*Work task:* Reproduce the data below in full and exclude every picture.

:: Recorded information ::

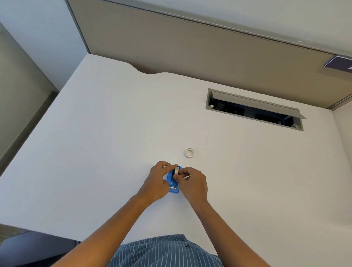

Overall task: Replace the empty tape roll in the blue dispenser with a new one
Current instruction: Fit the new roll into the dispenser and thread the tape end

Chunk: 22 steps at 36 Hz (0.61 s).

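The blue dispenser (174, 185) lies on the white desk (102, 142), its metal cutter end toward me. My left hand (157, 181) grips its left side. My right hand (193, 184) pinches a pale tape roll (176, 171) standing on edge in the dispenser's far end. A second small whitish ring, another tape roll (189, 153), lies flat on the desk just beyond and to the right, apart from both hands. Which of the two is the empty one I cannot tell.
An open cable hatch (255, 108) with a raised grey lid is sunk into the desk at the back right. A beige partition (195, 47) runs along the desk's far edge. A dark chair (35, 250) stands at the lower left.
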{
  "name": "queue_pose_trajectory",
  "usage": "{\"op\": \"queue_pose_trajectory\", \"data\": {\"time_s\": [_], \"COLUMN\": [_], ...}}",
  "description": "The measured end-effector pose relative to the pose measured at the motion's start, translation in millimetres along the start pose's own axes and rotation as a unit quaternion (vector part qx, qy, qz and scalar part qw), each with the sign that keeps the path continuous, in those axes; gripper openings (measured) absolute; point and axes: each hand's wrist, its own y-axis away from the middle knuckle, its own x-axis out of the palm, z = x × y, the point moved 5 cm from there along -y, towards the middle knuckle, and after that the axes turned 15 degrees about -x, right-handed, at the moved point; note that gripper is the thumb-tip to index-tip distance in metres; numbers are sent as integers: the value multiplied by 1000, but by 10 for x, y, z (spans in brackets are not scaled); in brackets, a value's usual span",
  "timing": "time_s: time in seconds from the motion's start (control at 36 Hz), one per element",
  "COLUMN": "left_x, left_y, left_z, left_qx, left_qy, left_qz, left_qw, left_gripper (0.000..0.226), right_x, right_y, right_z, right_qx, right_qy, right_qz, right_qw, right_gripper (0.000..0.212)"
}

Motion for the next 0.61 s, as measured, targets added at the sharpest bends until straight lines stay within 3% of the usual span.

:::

*Task answer:*
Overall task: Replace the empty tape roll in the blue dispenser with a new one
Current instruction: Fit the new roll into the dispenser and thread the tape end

Chunk: 22 steps at 36 Hz (0.61 s).

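The blue dispenser (174, 185) lies on the white desk (102, 142), its metal cutter end toward me. My left hand (157, 181) grips its left side. My right hand (193, 184) pinches a pale tape roll (176, 171) standing on edge in the dispenser's far end. A second small whitish ring, another tape roll (189, 153), lies flat on the desk just beyond and to the right, apart from both hands. Which of the two is the empty one I cannot tell.
An open cable hatch (255, 108) with a raised grey lid is sunk into the desk at the back right. A beige partition (195, 47) runs along the desk's far edge. A dark chair (35, 250) stands at the lower left.
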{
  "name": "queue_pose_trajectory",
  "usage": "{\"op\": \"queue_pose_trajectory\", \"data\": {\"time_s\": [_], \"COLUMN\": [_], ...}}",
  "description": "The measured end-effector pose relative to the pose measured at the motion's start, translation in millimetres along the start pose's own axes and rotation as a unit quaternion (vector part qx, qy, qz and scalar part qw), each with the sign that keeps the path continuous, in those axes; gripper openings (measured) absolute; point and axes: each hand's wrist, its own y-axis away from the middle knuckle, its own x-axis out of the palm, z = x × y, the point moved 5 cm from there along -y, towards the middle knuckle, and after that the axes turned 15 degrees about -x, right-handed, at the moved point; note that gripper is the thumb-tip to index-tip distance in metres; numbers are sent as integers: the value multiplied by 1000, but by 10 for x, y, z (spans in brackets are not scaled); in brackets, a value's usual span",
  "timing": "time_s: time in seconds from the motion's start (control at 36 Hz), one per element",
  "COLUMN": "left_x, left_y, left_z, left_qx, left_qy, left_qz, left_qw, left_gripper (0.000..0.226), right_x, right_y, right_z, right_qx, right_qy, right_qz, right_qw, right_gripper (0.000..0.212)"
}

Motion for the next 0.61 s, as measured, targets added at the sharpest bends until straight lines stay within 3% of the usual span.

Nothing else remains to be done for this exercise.